Ekonomi alanında komşunun kuyusunu kazmak (beggar thy neighbour) olarak adlandırılan bu yönelim zaman zaman daha büyük bir bütünleşme karşısında ulusal çıkarların savunulduğu şeklinde yorumlanıyor, popüler söylemlere zemin kazandırarak korumacı politikaların daha yüksek sesle dillendirilmesine yol açabiliyor. Ancak 1930’lar dünyasındakine benzer bir “görüyorum ve arttırıyorum” devalüasyonlarını beklemek safdillik olacaktır. Daha ziyade Avro’ya dahil olmama kararı vermekle övünen Tony Blair ve Gordon Brown’un temsil ettiği çizgiyi “AB’den çıksak daha iyi olabilir” noktasına götüren Britanya Başbakanı Cameron’un referandum önerisine benzer siyasi manevralar ve kurumsal bağımsızlığını kazanmış Merkez Bankalarıyla hükümetler arasında gerilime yol açabilecek bir “nasıl müdahale” tartışması beklemek gerekiyor. Ayrıca kura müdahalenin son derece sınırlı ve geçici etkiler yaratacağı konusunda piyasa hakimiyetini kabullenmiş bir ekonomi teknokratları zümresinin birçok ülkede iş başında olduğunu unutmamak gerekli.

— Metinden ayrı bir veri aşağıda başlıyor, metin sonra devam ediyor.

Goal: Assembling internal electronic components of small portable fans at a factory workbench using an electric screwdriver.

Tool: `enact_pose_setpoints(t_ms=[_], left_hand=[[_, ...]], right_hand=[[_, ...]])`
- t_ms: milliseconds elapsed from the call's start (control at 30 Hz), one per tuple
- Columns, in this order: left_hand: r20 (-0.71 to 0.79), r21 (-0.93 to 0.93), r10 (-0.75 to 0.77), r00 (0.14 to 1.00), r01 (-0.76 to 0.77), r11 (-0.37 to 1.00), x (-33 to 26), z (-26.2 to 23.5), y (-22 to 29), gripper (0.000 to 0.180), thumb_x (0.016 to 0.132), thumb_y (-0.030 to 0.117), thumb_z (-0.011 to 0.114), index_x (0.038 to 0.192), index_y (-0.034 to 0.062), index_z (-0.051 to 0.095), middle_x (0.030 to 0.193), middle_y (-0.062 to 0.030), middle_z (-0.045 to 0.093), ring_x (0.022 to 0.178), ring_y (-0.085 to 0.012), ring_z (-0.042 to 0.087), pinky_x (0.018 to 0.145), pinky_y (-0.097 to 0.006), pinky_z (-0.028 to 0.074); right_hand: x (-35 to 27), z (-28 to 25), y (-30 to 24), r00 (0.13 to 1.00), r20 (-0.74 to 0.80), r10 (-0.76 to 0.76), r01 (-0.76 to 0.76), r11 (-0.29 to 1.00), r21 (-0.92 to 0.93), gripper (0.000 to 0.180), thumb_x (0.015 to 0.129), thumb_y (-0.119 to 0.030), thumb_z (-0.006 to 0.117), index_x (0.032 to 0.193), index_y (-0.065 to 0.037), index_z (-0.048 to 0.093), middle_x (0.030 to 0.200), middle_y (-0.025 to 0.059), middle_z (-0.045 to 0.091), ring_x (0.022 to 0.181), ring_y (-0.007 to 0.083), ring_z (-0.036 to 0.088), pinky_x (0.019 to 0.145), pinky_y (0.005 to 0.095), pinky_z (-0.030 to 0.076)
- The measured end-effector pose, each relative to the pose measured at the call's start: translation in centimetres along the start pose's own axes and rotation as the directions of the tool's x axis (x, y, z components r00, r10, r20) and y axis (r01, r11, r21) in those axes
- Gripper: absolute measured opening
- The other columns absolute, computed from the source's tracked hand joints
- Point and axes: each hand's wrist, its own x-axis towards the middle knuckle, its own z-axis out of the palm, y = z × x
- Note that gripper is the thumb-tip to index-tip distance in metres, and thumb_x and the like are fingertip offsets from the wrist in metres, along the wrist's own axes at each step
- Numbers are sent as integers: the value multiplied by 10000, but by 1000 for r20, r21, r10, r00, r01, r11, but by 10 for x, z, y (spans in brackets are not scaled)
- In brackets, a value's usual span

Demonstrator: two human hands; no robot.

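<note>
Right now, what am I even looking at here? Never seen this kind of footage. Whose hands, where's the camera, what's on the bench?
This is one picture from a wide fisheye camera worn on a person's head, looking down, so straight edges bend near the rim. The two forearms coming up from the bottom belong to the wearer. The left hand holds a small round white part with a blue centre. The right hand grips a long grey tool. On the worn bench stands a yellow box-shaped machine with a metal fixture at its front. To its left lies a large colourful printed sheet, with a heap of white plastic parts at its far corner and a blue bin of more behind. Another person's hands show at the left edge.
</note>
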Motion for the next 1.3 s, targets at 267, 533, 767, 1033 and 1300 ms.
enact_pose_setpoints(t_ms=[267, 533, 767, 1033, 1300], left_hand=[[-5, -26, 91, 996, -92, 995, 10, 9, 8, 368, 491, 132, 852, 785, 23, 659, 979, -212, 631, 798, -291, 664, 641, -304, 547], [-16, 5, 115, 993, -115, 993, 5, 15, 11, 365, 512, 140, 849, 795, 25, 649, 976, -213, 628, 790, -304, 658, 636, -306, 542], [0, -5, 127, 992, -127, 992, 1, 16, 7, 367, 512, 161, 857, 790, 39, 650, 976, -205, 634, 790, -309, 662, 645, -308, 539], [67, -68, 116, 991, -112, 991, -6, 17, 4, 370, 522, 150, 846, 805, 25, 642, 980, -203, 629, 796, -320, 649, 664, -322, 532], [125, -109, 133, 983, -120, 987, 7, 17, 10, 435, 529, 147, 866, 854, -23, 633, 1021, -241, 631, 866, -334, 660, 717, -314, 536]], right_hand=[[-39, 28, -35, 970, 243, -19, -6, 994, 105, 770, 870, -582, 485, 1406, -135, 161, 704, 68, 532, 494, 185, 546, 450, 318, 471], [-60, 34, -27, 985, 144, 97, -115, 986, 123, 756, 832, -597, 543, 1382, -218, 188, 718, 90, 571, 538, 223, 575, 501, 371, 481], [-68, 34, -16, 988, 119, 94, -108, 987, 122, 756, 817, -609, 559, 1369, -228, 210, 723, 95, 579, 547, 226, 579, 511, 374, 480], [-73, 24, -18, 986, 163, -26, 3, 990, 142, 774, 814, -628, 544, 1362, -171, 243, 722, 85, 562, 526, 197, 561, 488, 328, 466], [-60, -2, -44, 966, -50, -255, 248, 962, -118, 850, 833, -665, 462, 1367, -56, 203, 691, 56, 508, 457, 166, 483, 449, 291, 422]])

2013’teki kur savaşları, küresel finansal krize merkez ülkelerde verilen miktarsal gevşeme tepkisinin uzantısı gibi görünüyor. Sermayenin daha karlı mecralara akışı sonucu “yükselen piyasa” olarak adlandırılan ve daha fazla gelişme potansiyeli vaat eden ülkelerin para birimleri değerleniyor. Bu ülkeler rezerv birikiminde bulunurken ve aşırı değerlenme ve bunun yaratabileceği cari açık gibi sorunlarla boğuşurken enflasyonist bir baskı yaratmadan kendi para birimlerinin değerini düşürmenin yollarını arıyorlar. Öte yandan gelişmiş kapitalist ülkelerdeki teknokratlar da kendi ülkelerinde, diğer ülkelerde tahvil alımı yoluyla piyasada dolaşan paraya müdahale etme ve kendi reel faizlerini aşağı çekerek durgunluğu aşmaya çalışıyorlar. Bu gelişmeler, geç kapitalistleşen ülkelerde de faiz indirimlerini kolaylaştırıyor. Ancak burada otomatik bir bağ bulunmuyor. Karlı mahreç arayışındaki sermayenin giriş ve çıkışları ile ülkenin örneğin kamu borç oranı gibi bazı makroekonomik göstergeleri ve bu göstergelerin siyasal projelere tahvili dolayımıyla bu eğilimin somuta dönüşüp dönüşmediğini görmeye çalışıyoruz.
Kur savaşları piyasaya sürekli müdahalenin gerçekleştiğinin, piyasaların sürekli olarak yeniden kurulduğunun ifadesi. Aynı zamanda krize verilen tepkinin yeni kriz koşulları ürettiğinin.